> [What the task requires]: Without changing a single word, write out every entry.

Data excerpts
========

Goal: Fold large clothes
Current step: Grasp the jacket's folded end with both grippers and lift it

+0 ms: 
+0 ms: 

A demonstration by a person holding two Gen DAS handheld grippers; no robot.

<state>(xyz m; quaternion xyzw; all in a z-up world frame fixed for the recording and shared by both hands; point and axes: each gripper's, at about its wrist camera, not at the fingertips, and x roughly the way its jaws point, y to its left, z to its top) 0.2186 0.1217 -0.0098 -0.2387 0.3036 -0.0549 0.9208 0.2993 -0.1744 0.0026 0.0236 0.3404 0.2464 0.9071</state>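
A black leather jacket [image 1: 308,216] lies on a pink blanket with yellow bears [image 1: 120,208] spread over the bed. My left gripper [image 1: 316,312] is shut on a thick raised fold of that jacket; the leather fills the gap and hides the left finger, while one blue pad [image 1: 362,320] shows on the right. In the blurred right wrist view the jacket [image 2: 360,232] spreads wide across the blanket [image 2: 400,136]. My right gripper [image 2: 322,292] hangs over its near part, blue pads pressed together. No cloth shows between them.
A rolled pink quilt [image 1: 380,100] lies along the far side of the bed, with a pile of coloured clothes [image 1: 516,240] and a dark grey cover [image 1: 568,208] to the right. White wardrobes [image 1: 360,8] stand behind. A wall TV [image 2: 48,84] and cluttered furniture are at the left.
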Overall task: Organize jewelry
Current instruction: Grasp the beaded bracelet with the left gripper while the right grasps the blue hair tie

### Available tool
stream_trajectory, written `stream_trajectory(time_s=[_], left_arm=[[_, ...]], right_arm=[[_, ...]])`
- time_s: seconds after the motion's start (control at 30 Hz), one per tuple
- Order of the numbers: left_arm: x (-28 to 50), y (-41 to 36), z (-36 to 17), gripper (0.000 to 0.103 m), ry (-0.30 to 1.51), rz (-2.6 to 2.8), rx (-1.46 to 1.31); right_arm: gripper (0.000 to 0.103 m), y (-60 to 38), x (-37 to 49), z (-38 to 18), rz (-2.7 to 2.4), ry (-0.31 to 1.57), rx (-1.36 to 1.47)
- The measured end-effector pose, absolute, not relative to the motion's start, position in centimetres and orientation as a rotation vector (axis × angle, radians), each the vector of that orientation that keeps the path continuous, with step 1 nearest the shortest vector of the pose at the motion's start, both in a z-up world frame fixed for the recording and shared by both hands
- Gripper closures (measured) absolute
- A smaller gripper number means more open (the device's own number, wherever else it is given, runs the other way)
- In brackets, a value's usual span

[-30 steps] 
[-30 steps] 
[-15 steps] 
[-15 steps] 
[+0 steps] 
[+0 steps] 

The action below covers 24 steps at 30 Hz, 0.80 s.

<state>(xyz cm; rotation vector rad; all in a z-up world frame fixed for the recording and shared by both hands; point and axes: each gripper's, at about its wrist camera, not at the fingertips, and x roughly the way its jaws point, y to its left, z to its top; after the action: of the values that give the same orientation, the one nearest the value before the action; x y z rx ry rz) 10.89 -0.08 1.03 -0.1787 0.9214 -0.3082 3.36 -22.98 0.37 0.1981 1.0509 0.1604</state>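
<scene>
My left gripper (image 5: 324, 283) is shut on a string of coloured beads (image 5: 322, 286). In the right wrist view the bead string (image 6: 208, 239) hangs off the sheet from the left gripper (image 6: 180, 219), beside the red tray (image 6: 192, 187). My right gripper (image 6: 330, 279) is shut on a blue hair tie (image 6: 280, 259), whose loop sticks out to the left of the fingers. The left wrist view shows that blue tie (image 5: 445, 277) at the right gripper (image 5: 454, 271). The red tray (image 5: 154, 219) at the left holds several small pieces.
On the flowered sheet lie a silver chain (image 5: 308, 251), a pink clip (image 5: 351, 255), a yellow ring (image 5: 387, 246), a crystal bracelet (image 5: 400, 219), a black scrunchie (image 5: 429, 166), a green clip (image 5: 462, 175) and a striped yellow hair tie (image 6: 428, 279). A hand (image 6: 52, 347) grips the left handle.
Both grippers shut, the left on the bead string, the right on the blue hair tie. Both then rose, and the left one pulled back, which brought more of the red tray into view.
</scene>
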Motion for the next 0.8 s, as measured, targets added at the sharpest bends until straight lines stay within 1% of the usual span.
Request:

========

> [Answer for the task]:
Goal: Fold large clothes
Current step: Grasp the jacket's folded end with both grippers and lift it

+0 ms: 
+0 ms: 

A demonstration by a person holding two Gen DAS handheld grippers; no robot.

<state>(xyz m; quaternion xyzw; all in a z-up world frame fixed for the recording and shared by both hands; point and axes: each gripper's, at about its wrist camera, not at the fingertips, and x roughly the way its jaws point, y to its left, z to its top) 0.2186 0.1217 -0.0098 -0.2387 0.3036 -0.0549 0.9208 0.2993 -0.1744 0.0026 0.0236 0.3404 0.2464 0.9071</state>
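A black leather jacket [image 1: 308,216] lies on a pink blanket with yellow bears [image 1: 120,208] spread over the bed. My left gripper [image 1: 316,312] is shut on a thick raised fold of that jacket; the leather fills the gap and hides the left finger, while one blue pad [image 1: 362,320] shows on the right. In the blurred right wrist view the jacket [image 2: 360,232] spreads wide across the blanket [image 2: 400,136]. My right gripper [image 2: 322,292] hangs over its near part, blue pads pressed together. No cloth shows between them.
A rolled pink quilt [image 1: 380,100] lies along the far side of the bed, with a pile of coloured clothes [image 1: 516,240] and a dark grey cover [image 1: 568,208] to the right. White wardrobes [image 1: 360,8] stand behind. A wall TV [image 2: 48,84] and cluttered furniture are at the left.
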Overall task: Organize jewelry
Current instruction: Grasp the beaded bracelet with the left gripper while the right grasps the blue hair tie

### Available tool
stream_trajectory, written `stream_trajectory(time_s=[_], left_arm=[[_, ...]], right_arm=[[_, ...]])`
- time_s: seconds after the motion's start (control at 30 Hz), one per tuple
- Order of the numbers: left_arm: x (-28 to 50), y (-41 to 36), z (-36 to 17), gripper (0.000 to 0.103 m), ry (-0.30 to 1.51), rz (-2.6 to 2.8), rx (-1.46 to 1.31); right_arm: gripper (0.000 to 0.103 m), y (-60 to 38), x (-37 to 49), z (-38 to 18), rz (-2.7 to 2.4), ry (-0.31 to 1.57), rx (-1.36 to 1.47)
- The measured end-effector pose, absolute, not relative to the motion's start, position in centimetres and orientation as a rotation vector (axis × angle, radians), each the vector of that orientation that keeps the path continuous, with step 1 nearest the shortest vector of the pose at the motion's start, both in a z-up world frame fixed for the recording and shared by both hands
- Gripper closures (measured) absolute
- A smaller gripper number means more open (the device's own number, wherever else it is given, runs the other way)
- In brackets, a value's usual span

[-30 steps] 
[-30 steps] 
[-15 steps] 
[-15 steps] 
[+0 steps] 
[+0 steps] 

The action below covers 24 steps at 30 Hz, 0.80 s.

<state>(xyz cm; rotation vector rad; all in a z-up world frame fixed for the recording and shared by both hands; point and axes: each gripper's, at about its wrist camera, not at the fingertips, and x roughly the way its jaws point, y to its left, z to its top; after the action: of the values that give the same orientation, the one nearest the value before the action; x y z rx ry rz) 10.89 -0.08 1.03 -0.1787 0.9214 -0.3082 3.36 -22.98 0.37 0.1981 1.0509 0.1604</state>
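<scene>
My left gripper (image 5: 324, 283) is shut on a string of coloured beads (image 5: 322, 286). In the right wrist view the bead string (image 6: 208, 239) hangs off the sheet from the left gripper (image 6: 180, 219), beside the red tray (image 6: 192, 187). My right gripper (image 6: 330, 279) is shut on a blue hair tie (image 6: 280, 259), whose loop sticks out to the left of the fingers. The left wrist view shows that blue tie (image 5: 445, 277) at the right gripper (image 5: 454, 271). The red tray (image 5: 154, 219) at the left holds several small pieces.
On the flowered sheet lie a silver chain (image 5: 308, 251), a pink clip (image 5: 351, 255), a yellow ring (image 5: 387, 246), a crystal bracelet (image 5: 400, 219), a black scrunchie (image 5: 429, 166), a green clip (image 5: 462, 175) and a striped yellow hair tie (image 6: 428, 279). A hand (image 6: 52, 347) grips the left handle.
Both grippers shut, the left on the bead string, the right on the blue hair tie. Both then rose, and the left one pulled back, which brought more of the red tray into view.
</scene>
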Motion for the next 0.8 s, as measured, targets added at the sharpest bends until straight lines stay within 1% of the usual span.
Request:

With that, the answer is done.